Chinese Tiananmen Square protestor (born 1945)

Fu Yuehua (傅月華; born c. 1945) was a Chinese construction worker and dissident who participated in the Democracy Wall Movement. She was detained after helping organize a demonstration in Tiananmen Square in 1979 and charged with violating public order and libel, for alleging that she was raped by a Communist Party official. She was sentenced to two years in prison.

==Early life and work==
Fu Yuehua was born in China around 1945. She completed middle school, but was not assigned to work in the countryside. Her family lived in Beijing.

In 1972, Fu was hired by the district's street service bureau in the Xuanwu District, working for a construction company. Fu alleged that Geng Yutian, a secretary of the Communist Party and her boss at the company, had raped her when she worked there in 1972. She made a formal accusation of rape in 1973, but the case was dismissed. She was fired from her job in 1974 and was unable to find employment elsewhere.

==Democracy Wall arrest and detention==
Fu was in the process of visiting offices to present her case in late 1978 when she met members of peasant families who had gathered in Beijing to air their grievances. She became involved with the people, helping them locate proper departments to file their complaints and accompanying them to their appointments.
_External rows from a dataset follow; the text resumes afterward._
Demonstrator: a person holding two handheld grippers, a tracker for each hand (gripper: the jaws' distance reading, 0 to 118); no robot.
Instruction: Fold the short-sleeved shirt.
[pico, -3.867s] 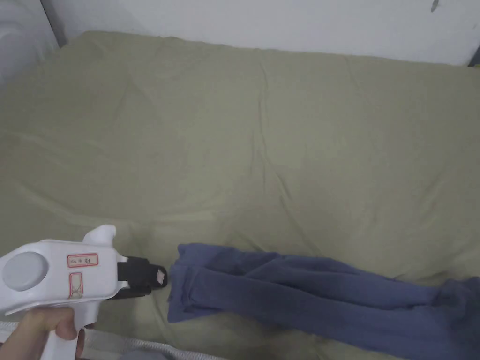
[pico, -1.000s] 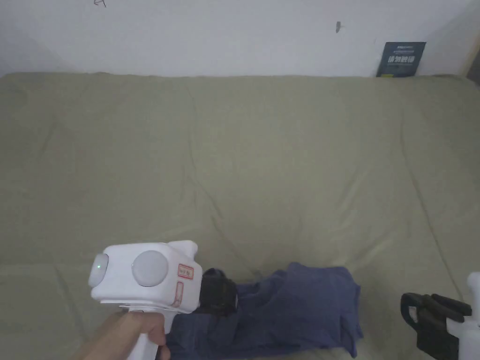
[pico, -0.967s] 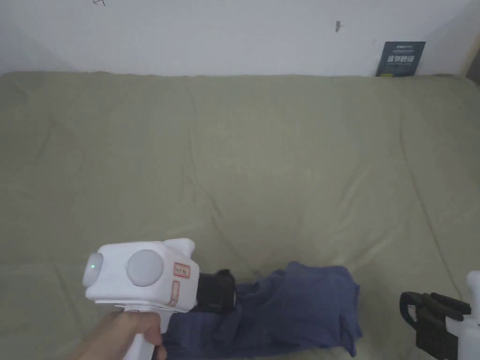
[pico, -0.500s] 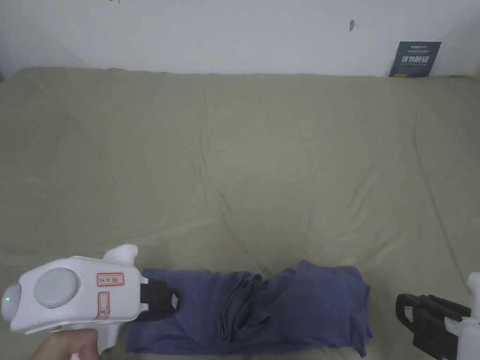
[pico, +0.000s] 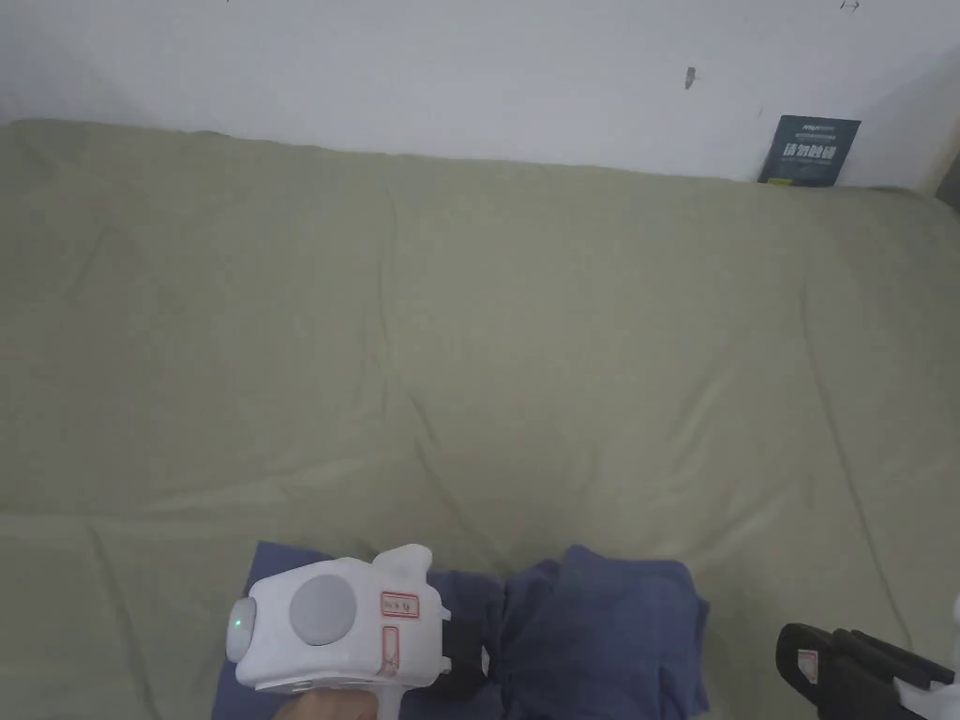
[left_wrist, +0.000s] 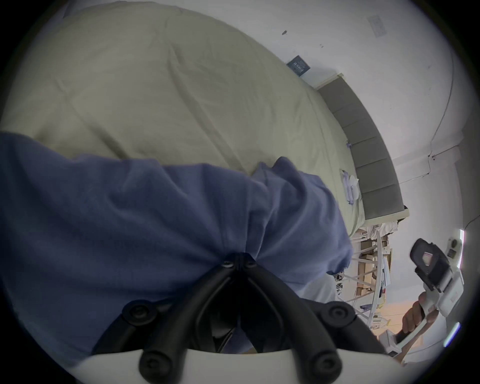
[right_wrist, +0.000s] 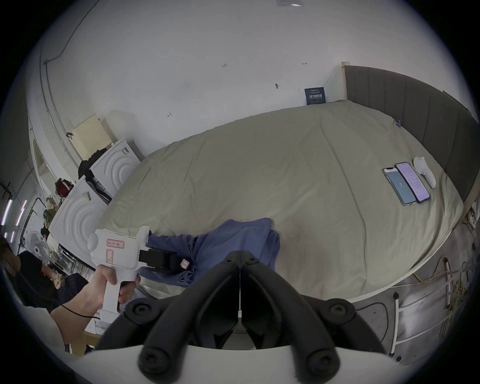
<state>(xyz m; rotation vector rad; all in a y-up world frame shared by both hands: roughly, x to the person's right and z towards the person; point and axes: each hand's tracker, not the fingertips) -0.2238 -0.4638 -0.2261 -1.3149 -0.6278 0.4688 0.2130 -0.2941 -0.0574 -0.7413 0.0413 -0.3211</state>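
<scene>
Left gripper (left_wrist: 239, 261): clamped fully shut on the blue short-sleeved shirt (left_wrist: 130, 220), both black jaws pinching a gathered ridge of cloth, with creases fanning out from the tips. In the head view, same left gripper (pico: 466, 647) low down and near the middle, white body toward the camera, black jaws pointing right into the shirt (pico: 600, 628). Shirt lying on the olive bed sheet (pico: 469, 328) at the near edge of the bed, directly under and ahead of the left gripper's tips: a flatter layer behind and left of the jaws, a thicker, rumpled mound just beyond them to the right. Right gripper (right_wrist: 240, 256): jaws closed tip to tip with nothing between them, held off the near edge of the bed, apart from the cloth. In the head view, right gripper (pico: 825, 670) at the bottom right corner, well clear of the shirt's right edge, bare sheet between the two. From the right gripper view, shirt (right_wrist: 233, 241) just beyond its own closed tips, and left gripper (right_wrist: 181, 262) to the left of them, nose buried in the fabric, a hand (right_wrist: 114, 280) around its white grip. From the left gripper view, right gripper (left_wrist: 426, 259) far off to the right. Farther out past the right gripper, near a grey headboard (right_wrist: 415, 117), two phones (right_wrist: 406, 185) side by side on the sheet. On the wall far beyond both grippers, a small dark card (pico: 808, 150).
</scene>
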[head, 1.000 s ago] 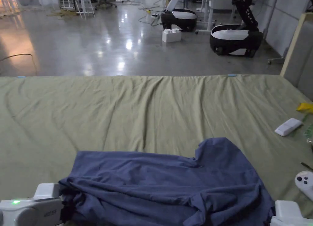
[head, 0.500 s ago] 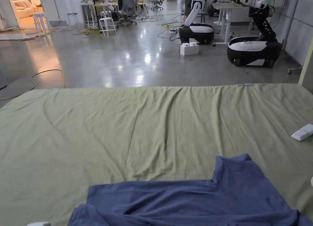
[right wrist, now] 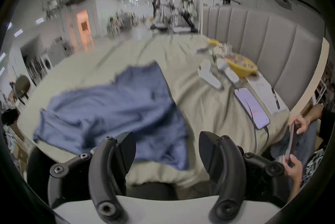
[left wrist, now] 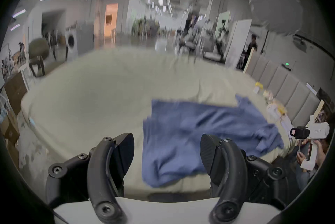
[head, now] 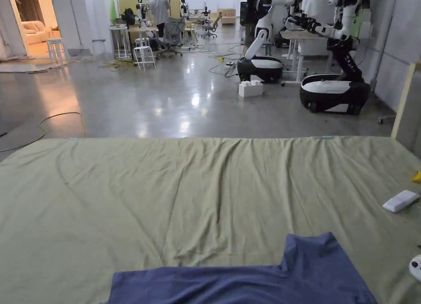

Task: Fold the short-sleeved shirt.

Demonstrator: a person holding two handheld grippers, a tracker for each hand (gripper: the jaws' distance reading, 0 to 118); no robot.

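On the green sheet (head: 164,194) lies one blue shirt (left wrist: 199,133); two grippers, left (left wrist: 167,153) and right (right wrist: 167,152), gape wide, empty.

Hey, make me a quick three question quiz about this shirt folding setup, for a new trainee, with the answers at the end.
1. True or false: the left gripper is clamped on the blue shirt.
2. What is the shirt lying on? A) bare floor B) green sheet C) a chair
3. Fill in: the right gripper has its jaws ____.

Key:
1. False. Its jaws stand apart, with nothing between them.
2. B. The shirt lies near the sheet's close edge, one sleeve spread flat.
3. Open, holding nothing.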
If their appeals went unanswered, she would a create poster for their case that she would post on the Democracy Wall.

Fu helped to organize a protest of peasants in Tiananmen Square on 8 January 1979, the anniversary of the death of Zhou Enlai. The demonstration, calling for improved living conditions, disrupted traffic for one hour. Fu marched in the demonstration holding a bedsheet carrying the message "Against hunger, against persecution and for democracy, for human rights." Later in the evening she attended a public meeting where the Human Rights Alliance's manifesto was read.

Fu was arrested at her home on Niu Street on 18 January 1979 by six plainclothes officers from the public security bureau who tied her up. She was the first activist to be arrested during the Democracy Wall Movement. At a protest against the arrest of Fu in January 1979, a dissident said that "without the freedom to criticize... the Constitution is nothing but a scrap of paper". She was held for two and a half months before being charged in April. Several articles were published about her case in unofficial newspapers. A journalist from Exploration magazine said that police had tortured her while she was incarcerated and that had to be transferred by stretcher to another prison. In April, she was charged with violating public order and libel, for making a false rape accusation against a Communist Party official. According to the New York Times, Fu "was secretly tried and convicted, had her conviction overturned by a higher court, and then was tried twice more, each time on slightly different charges".

Fu's trial, on 17 October, came one day after the trial of human rights activist Wei Jingsheng, who had posted the essay "The Fifth Modernization" on the Democracy Wall in the previous December. He received a 15-year sentence. At her trial, her description of her rape "so moved the court that there was a spontaneous eruption from the spectators". One report indicated that an older party member stood up at one point to call a witness for the prosecution a "hooligan". Fu raised questions during her final summation that caused the judge to call for a recess to allow for further time to "check up on certain facts and evidence, in accordance with the principle of not wronging the innocent and not letting the guilt go free".

In December, the intermediate people's court in Beijing found Fu guilty of violating public order and sentenced her to two years in prison, declaring her "morally degenerate". Her family was denied visitation rights.